Problem statement:
Where the data below shows a picture, leave that picture out and copy the rest exactly.

Stored data:
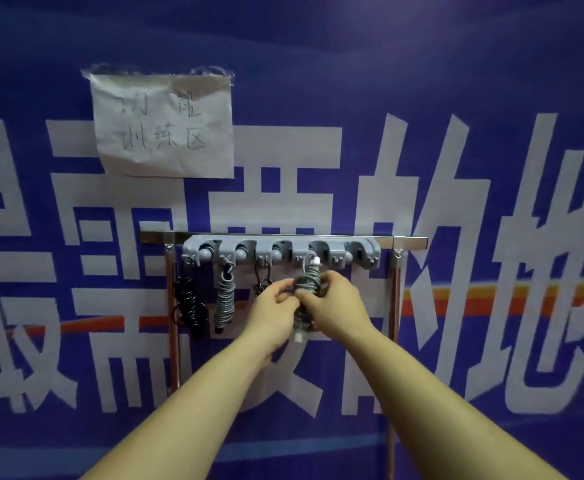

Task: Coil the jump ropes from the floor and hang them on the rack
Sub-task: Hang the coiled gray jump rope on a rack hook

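A grey plastic rack (280, 250) with several hooks is fixed to a metal bar on the wall. Both my hands meet under its fourth hook around a coiled grey jump rope (309, 277) with white handle ends. My left hand (273, 308) pinches the coil's left side. My right hand (335, 303) grips the bundle from the right. A black coiled rope (190, 306) hangs on the first hook, a grey-white one (224, 299) on the second. A dark rope (262, 284) on the third hook is partly hidden behind my left hand.
The bar (404, 241) rests on two copper-coloured upright poles (395, 306), in front of a blue banner with large white characters. A crumpled paper sign (164, 124) is taped above the rack's left end. The rightmost hooks (370, 260) carry nothing.
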`<state>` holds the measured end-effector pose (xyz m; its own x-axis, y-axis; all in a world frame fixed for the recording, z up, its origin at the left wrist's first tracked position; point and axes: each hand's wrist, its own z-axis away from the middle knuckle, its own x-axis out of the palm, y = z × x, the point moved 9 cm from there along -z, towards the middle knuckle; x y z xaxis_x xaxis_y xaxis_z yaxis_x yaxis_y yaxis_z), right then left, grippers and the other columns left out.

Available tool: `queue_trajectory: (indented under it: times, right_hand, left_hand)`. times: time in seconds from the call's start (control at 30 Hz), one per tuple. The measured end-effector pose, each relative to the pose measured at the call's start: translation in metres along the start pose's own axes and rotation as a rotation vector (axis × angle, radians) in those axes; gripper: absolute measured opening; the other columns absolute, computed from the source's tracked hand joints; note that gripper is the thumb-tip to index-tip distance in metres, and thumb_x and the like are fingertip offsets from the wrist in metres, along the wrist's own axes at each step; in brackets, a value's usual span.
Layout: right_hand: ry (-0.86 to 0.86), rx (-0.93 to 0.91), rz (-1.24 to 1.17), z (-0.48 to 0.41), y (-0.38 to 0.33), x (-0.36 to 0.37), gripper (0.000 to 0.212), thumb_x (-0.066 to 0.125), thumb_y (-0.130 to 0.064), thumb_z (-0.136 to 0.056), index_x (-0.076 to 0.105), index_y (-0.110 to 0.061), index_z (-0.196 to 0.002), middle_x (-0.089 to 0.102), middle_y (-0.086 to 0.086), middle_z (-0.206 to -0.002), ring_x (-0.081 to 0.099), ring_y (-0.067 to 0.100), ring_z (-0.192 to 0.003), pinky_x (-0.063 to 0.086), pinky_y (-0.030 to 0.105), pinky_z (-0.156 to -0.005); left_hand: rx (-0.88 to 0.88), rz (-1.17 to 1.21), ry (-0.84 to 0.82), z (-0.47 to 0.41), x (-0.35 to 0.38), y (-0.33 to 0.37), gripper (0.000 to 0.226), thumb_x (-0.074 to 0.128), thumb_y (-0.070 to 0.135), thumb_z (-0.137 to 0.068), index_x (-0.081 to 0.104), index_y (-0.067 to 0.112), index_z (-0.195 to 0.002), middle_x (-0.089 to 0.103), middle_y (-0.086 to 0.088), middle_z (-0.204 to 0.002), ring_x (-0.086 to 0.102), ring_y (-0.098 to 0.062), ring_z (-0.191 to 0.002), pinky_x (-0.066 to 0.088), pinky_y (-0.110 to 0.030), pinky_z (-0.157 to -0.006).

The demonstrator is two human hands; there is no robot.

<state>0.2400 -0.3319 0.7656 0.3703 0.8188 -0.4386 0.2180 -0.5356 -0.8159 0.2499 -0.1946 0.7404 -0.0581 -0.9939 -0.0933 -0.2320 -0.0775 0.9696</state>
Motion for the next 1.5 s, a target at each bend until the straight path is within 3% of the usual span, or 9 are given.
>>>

Written answer:
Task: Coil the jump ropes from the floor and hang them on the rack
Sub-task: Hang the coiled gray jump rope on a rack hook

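A grey plastic rack (280, 250) with several hooks is fixed to a metal bar on the wall. Both my hands meet under its fourth hook around a coiled grey jump rope (309, 277) with white handle ends. My left hand (273, 308) pinches the coil's left side. My right hand (335, 303) grips the bundle from the right. A black coiled rope (190, 306) hangs on the first hook, a grey-white one (224, 299) on the second. A dark rope (262, 284) on the third hook is partly hidden behind my left hand.
The bar (404, 241) rests on two copper-coloured upright poles (395, 306), in front of a blue banner with large white characters. A crumpled paper sign (164, 124) is taped above the rack's left end. The rightmost hooks (370, 260) carry nothing.
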`<state>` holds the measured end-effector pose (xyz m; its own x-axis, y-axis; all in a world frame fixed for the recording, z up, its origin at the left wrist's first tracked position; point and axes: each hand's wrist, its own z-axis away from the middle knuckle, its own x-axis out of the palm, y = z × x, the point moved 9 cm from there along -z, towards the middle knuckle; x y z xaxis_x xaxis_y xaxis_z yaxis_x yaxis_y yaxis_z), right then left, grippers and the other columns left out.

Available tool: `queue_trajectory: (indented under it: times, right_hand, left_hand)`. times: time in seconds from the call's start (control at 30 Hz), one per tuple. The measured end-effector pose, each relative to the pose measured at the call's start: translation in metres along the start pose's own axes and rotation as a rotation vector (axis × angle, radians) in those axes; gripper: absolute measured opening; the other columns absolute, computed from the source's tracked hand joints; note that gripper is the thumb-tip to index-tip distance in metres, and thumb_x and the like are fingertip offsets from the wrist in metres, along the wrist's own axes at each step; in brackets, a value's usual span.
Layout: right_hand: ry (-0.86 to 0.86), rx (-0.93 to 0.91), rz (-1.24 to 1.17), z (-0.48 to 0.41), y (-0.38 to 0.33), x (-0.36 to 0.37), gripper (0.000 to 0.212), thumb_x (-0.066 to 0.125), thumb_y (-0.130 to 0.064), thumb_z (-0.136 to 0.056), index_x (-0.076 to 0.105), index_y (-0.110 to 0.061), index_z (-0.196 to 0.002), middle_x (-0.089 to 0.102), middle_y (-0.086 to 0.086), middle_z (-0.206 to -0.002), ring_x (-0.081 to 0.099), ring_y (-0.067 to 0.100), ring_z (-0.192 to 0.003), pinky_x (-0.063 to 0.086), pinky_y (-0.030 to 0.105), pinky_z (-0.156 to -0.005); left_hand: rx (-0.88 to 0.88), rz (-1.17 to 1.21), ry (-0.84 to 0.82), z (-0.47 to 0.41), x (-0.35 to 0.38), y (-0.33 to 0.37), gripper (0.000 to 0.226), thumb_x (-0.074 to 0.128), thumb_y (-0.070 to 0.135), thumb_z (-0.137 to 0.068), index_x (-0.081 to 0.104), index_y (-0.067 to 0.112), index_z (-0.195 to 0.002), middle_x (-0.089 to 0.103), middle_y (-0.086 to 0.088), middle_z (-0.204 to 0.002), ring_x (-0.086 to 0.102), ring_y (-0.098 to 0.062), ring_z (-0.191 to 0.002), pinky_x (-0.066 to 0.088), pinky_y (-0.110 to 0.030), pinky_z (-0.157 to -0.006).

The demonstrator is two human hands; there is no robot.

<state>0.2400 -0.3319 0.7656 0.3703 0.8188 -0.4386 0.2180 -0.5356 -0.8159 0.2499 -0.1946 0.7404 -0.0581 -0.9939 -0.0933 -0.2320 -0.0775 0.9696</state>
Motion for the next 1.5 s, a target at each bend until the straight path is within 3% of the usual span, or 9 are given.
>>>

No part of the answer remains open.